Supported Inference Types¶

Tinfer supports four types of model inference, each serving a different use case. Built on top of llama.cpp, Tinfer brings these capabilities through a single pip install.

1. Text Generation¶

Standard text completion and chat — the most common use case.

Start Server¶

tinfer-server -m models/Llama-3.2-3B-Instruct-Q4_K_M.gguf --port 8080 -ngl 99

CLI¶

tinfer -m models/Llama-3.2-3B-Instruct-Q4_K_M.gguf -p "What is artificial intelligence?" -n 200

curl¶

curl http://localhost:8080/v1/chat/completions -H "Content-Type: application/json" -d "{\"messages\":[{\"role\":\"system\",\"content\":\"You are a helpful assistant.\"},{\"role\":\"user\",\"content\":\"What is artificial intelligence?\"}],\"max_tokens\":200,\"temperature\":0.7}"

PowerShell¶

Invoke-RestMethod -Uri "http://localhost:8080/v1/chat/completions" -Method Post -Body '{"messages":[{"role":"system","content":"You are a helpful assistant."},{"role":"user","content":"What is artificial intelligence?"}],"max_tokens":200,"temperature":0.7}' -ContentType "application/json" | Select-Object -ExpandProperty choices | Select-Object -ExpandProperty message | Select-Object -ExpandProperty content

Python¶

import requests

response = requests.post(
    "http://localhost:8080/v1/chat/completions",
    json={
        "messages": [
            {"role": "system", "content": "You are a helpful assistant."},
            {"role": "user", "content": "What is artificial intelligence?"}
        ],
        "max_tokens": 200,
        "temperature": 0.7
    }
)
print(response.json()["choices"][0]["message"]["content"])

2. Vision / Multimodal¶

Image understanding, OCR, and visual question answering.

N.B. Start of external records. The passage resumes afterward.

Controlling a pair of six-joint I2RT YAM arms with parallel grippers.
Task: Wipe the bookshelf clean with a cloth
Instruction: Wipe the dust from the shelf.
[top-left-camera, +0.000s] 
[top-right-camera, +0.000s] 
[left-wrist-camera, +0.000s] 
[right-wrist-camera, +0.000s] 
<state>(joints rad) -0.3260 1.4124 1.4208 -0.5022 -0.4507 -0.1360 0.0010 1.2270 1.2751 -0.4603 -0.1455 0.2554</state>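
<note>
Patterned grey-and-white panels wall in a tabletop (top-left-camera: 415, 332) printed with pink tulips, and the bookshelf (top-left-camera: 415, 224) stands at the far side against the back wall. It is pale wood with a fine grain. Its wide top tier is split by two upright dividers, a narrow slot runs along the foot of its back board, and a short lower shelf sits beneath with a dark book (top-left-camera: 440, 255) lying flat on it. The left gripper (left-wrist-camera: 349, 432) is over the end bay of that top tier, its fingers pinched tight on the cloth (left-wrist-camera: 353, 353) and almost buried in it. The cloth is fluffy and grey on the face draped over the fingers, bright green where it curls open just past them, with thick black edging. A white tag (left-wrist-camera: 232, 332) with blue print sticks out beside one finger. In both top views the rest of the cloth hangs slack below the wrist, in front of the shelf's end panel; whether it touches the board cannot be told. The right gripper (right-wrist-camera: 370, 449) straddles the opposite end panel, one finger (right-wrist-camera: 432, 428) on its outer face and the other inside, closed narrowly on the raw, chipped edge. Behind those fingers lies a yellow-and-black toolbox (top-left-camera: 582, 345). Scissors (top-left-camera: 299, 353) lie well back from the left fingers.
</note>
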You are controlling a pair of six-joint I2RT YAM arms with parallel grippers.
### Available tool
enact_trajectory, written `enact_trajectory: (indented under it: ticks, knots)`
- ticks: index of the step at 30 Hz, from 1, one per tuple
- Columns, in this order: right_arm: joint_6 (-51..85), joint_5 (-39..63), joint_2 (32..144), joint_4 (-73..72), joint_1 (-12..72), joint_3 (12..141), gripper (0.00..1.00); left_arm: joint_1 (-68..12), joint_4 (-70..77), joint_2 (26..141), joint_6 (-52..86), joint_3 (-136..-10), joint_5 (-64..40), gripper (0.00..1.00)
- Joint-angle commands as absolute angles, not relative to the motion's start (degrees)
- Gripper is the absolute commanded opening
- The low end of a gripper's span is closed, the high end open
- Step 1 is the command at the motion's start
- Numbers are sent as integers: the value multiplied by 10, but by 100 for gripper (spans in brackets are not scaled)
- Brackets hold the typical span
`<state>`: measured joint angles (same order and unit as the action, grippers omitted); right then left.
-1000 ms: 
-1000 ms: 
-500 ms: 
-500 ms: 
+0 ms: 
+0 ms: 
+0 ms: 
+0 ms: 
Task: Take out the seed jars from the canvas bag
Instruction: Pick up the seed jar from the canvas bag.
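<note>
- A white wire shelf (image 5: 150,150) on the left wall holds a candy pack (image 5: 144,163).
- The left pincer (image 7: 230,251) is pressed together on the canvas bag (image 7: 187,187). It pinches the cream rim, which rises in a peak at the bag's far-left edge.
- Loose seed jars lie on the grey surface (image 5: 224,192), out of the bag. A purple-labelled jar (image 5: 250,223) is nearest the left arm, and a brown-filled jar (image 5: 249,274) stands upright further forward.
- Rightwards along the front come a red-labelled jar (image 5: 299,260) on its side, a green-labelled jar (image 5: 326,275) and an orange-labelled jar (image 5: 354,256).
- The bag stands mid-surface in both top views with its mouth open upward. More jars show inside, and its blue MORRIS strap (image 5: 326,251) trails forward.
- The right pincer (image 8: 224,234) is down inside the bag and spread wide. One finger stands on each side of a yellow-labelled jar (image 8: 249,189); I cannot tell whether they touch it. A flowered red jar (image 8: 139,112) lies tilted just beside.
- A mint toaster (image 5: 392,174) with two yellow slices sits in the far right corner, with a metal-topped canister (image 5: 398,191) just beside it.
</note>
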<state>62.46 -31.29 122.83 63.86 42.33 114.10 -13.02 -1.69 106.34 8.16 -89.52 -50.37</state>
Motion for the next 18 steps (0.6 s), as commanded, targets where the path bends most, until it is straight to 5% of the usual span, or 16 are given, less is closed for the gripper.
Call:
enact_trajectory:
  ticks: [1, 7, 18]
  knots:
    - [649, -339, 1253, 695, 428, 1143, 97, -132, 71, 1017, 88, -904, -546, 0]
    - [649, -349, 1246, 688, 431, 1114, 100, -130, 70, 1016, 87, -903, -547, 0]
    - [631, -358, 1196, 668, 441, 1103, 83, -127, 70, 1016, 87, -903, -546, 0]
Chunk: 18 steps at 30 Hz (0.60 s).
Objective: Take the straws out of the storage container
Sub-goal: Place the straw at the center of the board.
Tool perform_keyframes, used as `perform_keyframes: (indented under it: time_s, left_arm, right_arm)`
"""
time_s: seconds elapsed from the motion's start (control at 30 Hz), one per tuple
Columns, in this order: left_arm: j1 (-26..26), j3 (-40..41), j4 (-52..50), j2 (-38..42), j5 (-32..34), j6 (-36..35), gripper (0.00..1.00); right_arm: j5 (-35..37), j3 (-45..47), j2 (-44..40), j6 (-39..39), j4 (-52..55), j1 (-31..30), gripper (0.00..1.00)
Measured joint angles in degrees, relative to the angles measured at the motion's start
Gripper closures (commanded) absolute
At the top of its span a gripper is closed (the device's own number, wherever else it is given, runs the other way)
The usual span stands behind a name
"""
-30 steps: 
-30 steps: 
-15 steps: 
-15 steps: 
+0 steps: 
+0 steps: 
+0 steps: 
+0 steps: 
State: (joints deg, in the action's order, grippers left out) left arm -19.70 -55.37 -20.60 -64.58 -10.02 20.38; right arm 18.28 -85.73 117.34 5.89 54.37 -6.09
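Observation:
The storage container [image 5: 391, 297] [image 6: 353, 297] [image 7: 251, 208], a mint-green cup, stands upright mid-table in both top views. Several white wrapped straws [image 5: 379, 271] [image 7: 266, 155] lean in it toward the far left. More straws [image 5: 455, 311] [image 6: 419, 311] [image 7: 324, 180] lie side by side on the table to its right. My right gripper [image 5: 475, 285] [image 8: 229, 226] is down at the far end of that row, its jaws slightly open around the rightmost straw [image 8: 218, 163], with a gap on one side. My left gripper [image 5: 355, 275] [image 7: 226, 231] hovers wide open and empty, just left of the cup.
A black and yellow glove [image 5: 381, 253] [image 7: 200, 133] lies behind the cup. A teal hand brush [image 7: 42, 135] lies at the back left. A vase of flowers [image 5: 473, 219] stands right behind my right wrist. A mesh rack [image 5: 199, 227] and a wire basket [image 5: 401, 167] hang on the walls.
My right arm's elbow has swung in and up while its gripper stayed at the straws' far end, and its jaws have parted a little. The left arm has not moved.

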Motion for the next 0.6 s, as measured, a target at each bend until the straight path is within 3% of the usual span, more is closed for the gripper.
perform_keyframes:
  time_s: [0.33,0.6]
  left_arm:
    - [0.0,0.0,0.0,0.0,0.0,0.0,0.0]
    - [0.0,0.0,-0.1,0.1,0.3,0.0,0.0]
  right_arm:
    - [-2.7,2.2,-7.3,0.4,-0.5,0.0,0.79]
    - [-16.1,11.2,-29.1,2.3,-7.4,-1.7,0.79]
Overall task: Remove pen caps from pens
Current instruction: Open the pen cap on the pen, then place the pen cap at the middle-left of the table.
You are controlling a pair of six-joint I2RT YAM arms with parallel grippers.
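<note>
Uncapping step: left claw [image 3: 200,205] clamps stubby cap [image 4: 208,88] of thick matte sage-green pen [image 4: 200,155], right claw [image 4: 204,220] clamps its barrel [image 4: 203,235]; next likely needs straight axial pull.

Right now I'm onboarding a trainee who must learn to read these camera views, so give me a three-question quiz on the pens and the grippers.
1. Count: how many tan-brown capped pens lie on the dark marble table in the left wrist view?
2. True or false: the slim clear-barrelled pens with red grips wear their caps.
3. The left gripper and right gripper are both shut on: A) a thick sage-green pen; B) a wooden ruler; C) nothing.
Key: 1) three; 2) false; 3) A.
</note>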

Requires a vision model and its multimodal projector (mmproj).

Download Vision Model (Example: MiniCPM-V 4.0)¶

# Download model
python -c "from huggingface_hub import hf_hub_download; import os; os.makedirs('models', exist_ok=True); hf_hub_download(repo_id='openbmb/MiniCPM-V-4-gguf', filename='ggml-model-Q8_0.gguf', local_dir='./models')"

# Download multimodal projector
python -c "from huggingface_hub import hf_hub_download; hf_hub_download(repo_id='openbmb/MiniCPM-V-4-gguf', filename='mmproj-model-f16.gguf', local_dir='./models')"

Download OCR Model (Example: GLM-OCR)¶

# Download model
python -c "from huggingface_hub import hf_hub_download; import os; os.makedirs('models', exist_ok=True); hf_hub_download(repo_id='ggml-org/GLM-OCR-GGUF', filename='GLM-OCR-Q8_0.gguf', local_dir='./models')"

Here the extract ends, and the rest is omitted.